### Action item:
Verbatim output of the lines below is required, with the images omitted.
Data provided START
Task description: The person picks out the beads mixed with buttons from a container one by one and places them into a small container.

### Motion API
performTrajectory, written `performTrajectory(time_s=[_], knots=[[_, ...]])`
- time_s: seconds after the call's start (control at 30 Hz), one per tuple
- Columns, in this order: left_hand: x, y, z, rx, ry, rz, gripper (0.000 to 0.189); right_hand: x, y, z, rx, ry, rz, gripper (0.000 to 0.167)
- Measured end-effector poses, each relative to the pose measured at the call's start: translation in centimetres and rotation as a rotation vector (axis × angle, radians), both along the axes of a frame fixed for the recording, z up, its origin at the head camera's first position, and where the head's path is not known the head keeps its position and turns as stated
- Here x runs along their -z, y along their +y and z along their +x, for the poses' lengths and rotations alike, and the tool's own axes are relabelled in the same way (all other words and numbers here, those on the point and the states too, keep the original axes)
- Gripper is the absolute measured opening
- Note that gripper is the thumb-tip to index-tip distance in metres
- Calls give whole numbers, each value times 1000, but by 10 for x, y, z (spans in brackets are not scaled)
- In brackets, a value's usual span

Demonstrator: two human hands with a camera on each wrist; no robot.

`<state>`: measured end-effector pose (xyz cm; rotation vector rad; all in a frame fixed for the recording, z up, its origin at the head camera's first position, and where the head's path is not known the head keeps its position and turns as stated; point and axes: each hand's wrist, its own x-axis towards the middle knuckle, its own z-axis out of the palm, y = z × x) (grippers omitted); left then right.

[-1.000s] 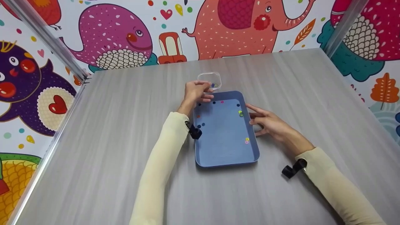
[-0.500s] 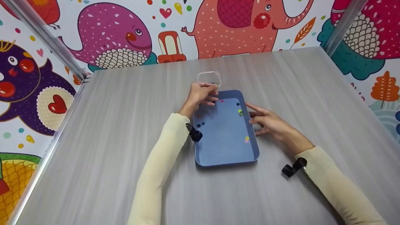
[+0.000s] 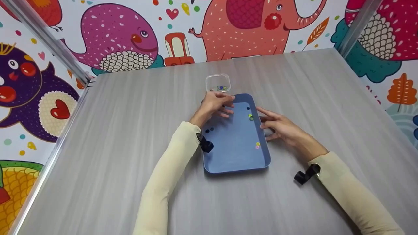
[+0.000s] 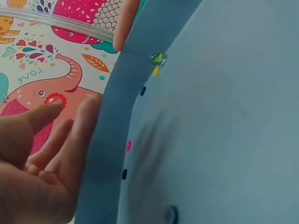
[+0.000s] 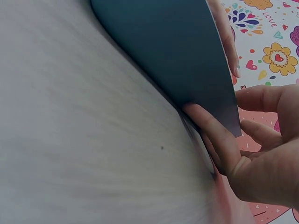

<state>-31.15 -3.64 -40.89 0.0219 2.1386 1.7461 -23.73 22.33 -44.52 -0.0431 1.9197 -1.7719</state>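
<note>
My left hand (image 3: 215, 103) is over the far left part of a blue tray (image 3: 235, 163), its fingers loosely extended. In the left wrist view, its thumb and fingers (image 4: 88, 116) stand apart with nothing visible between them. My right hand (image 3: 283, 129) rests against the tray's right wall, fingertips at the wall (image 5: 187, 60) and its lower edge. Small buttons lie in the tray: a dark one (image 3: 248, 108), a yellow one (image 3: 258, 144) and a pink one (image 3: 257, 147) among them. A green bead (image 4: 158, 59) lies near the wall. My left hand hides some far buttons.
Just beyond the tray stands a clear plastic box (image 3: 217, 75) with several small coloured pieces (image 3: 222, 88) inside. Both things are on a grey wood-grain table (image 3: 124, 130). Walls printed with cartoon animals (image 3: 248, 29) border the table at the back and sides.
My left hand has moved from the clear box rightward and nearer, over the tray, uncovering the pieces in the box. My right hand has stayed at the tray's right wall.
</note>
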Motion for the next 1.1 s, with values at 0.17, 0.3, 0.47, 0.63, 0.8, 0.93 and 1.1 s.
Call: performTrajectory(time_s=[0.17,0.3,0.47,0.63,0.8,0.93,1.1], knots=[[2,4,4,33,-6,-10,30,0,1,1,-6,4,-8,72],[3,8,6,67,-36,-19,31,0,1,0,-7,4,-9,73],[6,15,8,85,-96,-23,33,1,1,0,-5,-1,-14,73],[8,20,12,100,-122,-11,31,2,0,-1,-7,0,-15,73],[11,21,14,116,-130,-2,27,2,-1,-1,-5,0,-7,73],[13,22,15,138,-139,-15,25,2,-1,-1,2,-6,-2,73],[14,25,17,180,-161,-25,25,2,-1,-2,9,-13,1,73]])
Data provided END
### Exercise response:
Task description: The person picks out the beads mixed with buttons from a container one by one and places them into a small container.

### Motion API
performTrajectory, written `performTrajectory(time_s=[_], knots=[[_, ...]])`
- time_s: seconds after the call's start (control at 30 Hz), one per tuple
- Columns, in this order: left_hand: x, y, z, rx, ry, rz, gripper (0.000 to 0.189); right_hand: x, y, z, rx, ry, rz, gripper (0.000 to 0.167)
- Measured end-effector poses, each relative to the pose measured at the call's start: translation in centimetres and rotation as a rotation vector (axis × angle, radians), both along the axes of a frame fixed for the recording, z up, its origin at the head camera's first position, and where the head's path is not known the head keeps its position and turns as stated
- Here x runs along their -z, y along their +y and z along their +x, for the poses' lengths and rotations alike, and the tool's own axes are relabelled in the same way (all other words and numbers here, those on the point and the states too, keep the original axes)
- Gripper is the absolute measured opening
- Note that gripper is the thumb-tip to index-tip distance in metres
- Calls give whole numbers, each value times 1000, but by 10 for x, y, z (spans in brackets are not scaled)
- In brackets, a value's usual span

Demonstrator: two human hands with a camera on each wrist; no robot.

`<state>`: measured end-effector pose (xyz cm; rotation vector rad; all in a frame fixed for the recording, z up, its origin at the head camera's first position, and where the head's path is not known the head keeps its position and turns as stated; point and axes: each hand's wrist, its own x-axis towards the middle knuckle, its own z-axis out of the palm, y = z × x) (grippers omitted); left then right.

[-1.000s] 
[-0.500s] 
[+0.000s] 
[+0.000s] 
[+0.000s] 

<state>-31.15 -3.64 -40.89 0.0219 2.1386 1.7461 -23.73 22.33 -44.52 -0.0431 1.9197 -1.7719</state>
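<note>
My left hand (image 3: 215, 103) is over the far left part of a blue tray (image 3: 235, 163), its fingers loosely extended. In the left wrist view, its thumb and fingers (image 4: 88, 116) stand apart with nothing visible between them. My right hand (image 3: 283, 129) rests against the tray's right wall, fingertips at the wall (image 5: 187, 60) and its lower edge. Small buttons lie in the tray: a dark one (image 3: 248, 108), a yellow one (image 3: 258, 144) and a pink one (image 3: 257, 147) among them. A green bead (image 4: 158, 59) lies near the wall. My left hand hides some far buttons.
Just beyond the tray stands a clear plastic box (image 3: 217, 75) with several small coloured pieces (image 3: 222, 88) inside. Both things are on a grey wood-grain table (image 3: 124, 130). Walls printed with cartoon animals (image 3: 248, 29) border the table at the back and sides.
My left hand has moved from the clear box rightward and nearer, over the tray, uncovering the pieces in the box. My right hand has stayed at the tray's right wall.
</note>
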Motion for the next 1.1 s, with values at 0.17, 0.3, 0.47, 0.63, 0.8, 0.93 and 1.1 s.
Call: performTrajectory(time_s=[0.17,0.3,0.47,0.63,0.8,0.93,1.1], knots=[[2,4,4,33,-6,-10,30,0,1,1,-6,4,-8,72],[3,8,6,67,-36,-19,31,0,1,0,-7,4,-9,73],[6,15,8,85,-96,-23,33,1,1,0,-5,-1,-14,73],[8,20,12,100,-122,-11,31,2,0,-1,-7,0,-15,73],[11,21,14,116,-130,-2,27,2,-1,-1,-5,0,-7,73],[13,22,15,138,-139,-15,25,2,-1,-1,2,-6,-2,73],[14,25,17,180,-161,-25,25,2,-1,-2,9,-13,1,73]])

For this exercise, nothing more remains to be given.